-- ASSIGNMENT --
Some lines in the data below hold the string "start". Report how many, as a bare number.

-- RAW DATA --
· · ·

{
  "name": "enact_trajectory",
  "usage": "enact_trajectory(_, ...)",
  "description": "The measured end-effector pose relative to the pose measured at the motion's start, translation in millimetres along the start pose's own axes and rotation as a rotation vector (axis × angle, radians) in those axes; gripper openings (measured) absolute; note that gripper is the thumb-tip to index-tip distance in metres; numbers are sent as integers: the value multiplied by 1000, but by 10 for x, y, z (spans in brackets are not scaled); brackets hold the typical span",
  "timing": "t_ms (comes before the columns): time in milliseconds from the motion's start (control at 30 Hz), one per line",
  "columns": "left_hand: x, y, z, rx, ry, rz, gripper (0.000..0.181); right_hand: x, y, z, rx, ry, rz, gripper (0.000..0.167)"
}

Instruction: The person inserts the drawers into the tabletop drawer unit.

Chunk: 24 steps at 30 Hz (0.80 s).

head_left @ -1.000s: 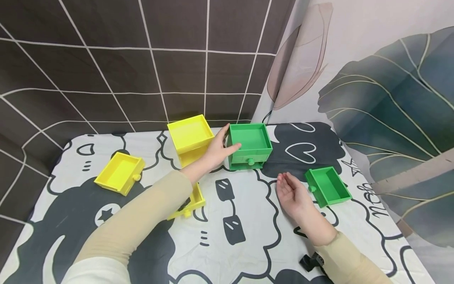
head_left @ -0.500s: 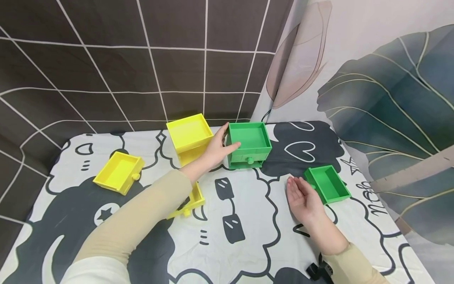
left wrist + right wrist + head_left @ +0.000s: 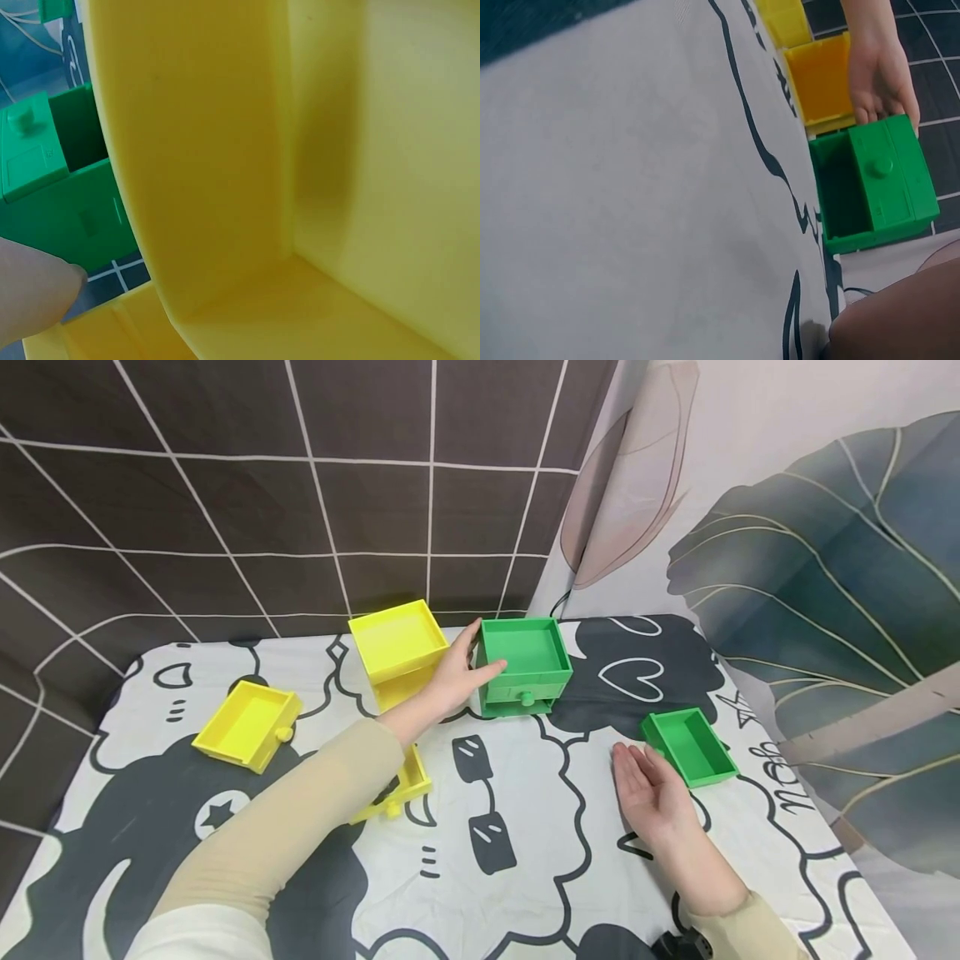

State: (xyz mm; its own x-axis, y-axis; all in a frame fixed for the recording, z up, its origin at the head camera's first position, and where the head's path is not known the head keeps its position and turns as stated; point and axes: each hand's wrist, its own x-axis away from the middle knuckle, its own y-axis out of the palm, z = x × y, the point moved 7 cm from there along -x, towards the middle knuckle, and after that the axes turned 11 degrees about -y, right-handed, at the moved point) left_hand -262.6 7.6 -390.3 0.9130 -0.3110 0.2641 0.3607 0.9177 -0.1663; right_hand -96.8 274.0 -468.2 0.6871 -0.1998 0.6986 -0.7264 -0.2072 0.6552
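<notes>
A small green drawer cabinet (image 3: 536,652) with a knobbed front stands at the back of the table. My left hand (image 3: 450,678) lies against its left side, thumb stretched over the top rim; how firmly it presses cannot be told. Palm turned up, my right hand (image 3: 654,793) is beside a loose green drawer (image 3: 693,752), its fingertips overlapping the knob side; contact is unclear. A yellow cabinet (image 3: 401,643) stands left of the green one, partly behind my left hand. In the right wrist view the green cabinet (image 3: 900,180) has an open lower compartment.
A loose yellow drawer (image 3: 247,722) lies at the left. Another yellow drawer (image 3: 408,781) is partly hidden under my left forearm. A small black device (image 3: 682,945) sits by my right wrist. Dark gridded cloth (image 3: 375,510) hangs behind the patterned tablecloth (image 3: 525,893).
My right hand has moved right and slightly down, closer to the loose green drawer. The left hand has stayed by the green cabinet. The whole view has shifted very slightly.
</notes>
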Motion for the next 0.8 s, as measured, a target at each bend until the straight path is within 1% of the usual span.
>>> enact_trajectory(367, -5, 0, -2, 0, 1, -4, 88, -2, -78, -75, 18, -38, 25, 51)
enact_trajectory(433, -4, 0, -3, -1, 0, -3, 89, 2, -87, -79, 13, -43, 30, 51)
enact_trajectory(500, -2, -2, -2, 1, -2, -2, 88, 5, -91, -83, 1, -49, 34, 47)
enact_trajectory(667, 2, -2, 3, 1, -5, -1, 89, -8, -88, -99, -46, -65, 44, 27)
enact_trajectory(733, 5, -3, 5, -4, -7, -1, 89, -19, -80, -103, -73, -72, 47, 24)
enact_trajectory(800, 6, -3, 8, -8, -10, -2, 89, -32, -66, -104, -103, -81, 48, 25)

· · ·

-- ANSWER SPACE --
2